The great thing about organic growth and the improvement of your website, within search engine rankings that there is not the high up front costs of engaging a Search Engine Optimisation (SEO) consultant to help you build loads of back links. Depending the professionalism of the consultant you may find your site link to various nefarious place you normally would not be seen dead, and in the longer term may have detrimental affect on your business. This is something you can do yourself with a “little” help from your customers. You have control! Well as much as anyone does, when managing customer relationships.
The world is changing with buzz words like Social and Real-Time featuring heavily. It is also clear that Google has been utilising the results from review sites like Yelp to improve its own results. Google is now pushing its own product Google Places (amalgamated with Google Hotpot) to crowd-source better results.
So what does this mean to a small/local business? Using an old road safety slogan “Dark means Danger – Get yourself seen!” Encourage customers to review your business by having links to review sites. I have heard of business giving business cards to their clients with the direct URL of their review page. Sure there will be some bad even malicious reviews, but if you have a good product you can gain much benefit from the good ones. So make sure your clients who have benefited from your products and/or services, do you a favour in return. If you don’t ask/ you won’t get!

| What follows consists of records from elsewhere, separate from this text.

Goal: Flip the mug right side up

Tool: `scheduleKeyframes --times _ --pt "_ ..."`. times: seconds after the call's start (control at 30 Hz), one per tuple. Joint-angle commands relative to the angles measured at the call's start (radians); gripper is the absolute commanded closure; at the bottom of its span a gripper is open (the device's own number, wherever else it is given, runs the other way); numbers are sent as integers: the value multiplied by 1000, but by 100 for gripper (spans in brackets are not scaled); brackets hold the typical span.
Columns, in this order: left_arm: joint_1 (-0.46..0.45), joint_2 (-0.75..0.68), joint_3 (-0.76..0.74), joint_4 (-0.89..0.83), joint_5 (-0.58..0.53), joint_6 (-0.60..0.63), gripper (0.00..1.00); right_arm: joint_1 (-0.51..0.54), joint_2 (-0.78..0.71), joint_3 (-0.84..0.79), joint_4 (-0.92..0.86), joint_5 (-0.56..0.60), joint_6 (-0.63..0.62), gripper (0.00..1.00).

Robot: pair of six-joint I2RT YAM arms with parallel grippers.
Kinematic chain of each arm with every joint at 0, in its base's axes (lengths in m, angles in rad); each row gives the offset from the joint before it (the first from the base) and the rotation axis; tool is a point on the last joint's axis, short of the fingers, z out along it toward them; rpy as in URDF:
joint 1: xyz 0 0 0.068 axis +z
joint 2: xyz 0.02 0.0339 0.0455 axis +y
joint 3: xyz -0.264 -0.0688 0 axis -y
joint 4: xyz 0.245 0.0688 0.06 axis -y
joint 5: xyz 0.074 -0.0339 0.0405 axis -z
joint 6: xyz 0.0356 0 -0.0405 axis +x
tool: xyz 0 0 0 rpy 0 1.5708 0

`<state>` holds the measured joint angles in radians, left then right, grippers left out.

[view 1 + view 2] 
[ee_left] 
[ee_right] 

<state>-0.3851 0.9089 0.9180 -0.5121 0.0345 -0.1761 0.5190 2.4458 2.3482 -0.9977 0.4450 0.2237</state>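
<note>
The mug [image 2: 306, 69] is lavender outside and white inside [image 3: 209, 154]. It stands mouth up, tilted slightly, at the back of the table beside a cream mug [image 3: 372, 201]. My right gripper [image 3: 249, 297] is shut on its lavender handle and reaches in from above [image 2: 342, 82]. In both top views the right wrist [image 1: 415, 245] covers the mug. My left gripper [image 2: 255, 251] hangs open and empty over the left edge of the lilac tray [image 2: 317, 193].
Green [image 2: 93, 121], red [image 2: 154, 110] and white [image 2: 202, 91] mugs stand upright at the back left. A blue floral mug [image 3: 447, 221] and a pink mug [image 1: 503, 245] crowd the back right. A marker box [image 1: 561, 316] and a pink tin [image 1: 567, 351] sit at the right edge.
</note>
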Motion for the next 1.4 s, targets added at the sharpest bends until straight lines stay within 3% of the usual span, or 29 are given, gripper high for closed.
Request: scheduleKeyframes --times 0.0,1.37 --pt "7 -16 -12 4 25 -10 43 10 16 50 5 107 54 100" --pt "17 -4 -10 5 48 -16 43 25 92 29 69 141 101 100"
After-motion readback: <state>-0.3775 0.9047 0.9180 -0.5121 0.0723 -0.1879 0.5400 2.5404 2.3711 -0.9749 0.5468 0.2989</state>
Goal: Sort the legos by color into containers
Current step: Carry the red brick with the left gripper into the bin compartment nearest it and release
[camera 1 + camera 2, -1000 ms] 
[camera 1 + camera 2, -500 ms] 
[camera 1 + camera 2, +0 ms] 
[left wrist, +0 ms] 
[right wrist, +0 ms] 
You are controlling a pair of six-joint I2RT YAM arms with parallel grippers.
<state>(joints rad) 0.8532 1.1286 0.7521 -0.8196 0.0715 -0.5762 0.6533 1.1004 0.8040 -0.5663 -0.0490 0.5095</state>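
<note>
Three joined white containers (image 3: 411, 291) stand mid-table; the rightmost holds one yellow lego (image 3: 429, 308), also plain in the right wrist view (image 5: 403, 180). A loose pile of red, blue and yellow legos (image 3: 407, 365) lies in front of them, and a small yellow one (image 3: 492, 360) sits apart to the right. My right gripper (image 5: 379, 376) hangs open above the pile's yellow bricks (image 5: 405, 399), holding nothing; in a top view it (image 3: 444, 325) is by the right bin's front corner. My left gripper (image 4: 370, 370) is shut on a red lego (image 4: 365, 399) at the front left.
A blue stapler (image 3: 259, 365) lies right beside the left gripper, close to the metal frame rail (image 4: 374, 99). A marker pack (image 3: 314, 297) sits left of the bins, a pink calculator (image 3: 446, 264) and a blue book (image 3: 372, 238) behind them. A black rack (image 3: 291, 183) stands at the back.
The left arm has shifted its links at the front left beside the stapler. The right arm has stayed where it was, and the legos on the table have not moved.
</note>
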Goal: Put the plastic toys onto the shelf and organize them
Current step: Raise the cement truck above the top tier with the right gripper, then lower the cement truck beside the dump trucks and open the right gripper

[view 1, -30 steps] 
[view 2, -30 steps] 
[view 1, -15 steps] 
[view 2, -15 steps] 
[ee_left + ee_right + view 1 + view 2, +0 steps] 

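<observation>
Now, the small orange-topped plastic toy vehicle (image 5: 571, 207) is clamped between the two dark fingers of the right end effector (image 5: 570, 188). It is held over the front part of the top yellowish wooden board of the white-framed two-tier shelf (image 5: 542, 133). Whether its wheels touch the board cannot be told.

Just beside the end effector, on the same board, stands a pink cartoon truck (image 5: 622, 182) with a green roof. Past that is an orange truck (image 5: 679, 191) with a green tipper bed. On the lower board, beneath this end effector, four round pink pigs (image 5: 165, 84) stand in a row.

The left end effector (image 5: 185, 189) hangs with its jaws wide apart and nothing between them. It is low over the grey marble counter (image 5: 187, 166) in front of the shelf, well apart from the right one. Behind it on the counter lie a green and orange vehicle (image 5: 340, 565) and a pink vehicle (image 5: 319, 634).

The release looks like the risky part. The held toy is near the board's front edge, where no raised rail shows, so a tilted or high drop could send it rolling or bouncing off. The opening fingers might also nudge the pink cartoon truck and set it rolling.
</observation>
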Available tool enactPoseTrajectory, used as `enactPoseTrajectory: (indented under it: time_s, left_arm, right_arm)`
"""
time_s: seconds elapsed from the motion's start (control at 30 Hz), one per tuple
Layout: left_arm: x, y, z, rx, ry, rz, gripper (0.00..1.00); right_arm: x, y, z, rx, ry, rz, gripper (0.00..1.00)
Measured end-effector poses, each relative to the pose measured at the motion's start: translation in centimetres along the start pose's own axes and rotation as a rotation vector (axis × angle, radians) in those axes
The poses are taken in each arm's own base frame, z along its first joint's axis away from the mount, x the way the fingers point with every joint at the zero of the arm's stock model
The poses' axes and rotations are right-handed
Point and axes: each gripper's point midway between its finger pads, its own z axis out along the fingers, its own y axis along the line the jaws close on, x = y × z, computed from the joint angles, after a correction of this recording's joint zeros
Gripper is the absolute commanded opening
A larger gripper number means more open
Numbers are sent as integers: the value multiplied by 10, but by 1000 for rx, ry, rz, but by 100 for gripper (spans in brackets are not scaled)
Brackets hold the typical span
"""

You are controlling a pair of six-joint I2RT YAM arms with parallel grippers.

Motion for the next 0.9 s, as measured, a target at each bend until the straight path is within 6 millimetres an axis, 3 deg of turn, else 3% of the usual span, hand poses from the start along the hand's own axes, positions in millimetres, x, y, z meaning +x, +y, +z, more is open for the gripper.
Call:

Design your website so that your reviews are easily accessible, so anyone landing your site can instantly get a good feeling that they are not in unexplored territory, that someone has been there before them, and it is a safe place to be. No lions lurking in your website “jungle” waiting to gobble them up and take their hard-earned cash into the bargain.
So what about the bad reviews? The first question is “Are they justified?” – if yes do something about, fix the problem and reach out if possible to the affected customer. Showing you care will go a long way to restoring the faith of other customers. If they are not justified; still engage with the customer maintain your image. If they are malicious, it depends on the review site, the more responsible will remove the offending review or allow a response, otherwise you are left to your own devises to dilute their impact.
Whilst customers can leave their reviews on a variety of different sites, try to point them in the direction of sites that Google values, and where you can engage with your customers. This should organically improve your search engine ranking, bring in repeat business, and show potential customers that you will value them. Thanking a customer for a good review – it’s good manners and gives future customers an indication of how they will be treated.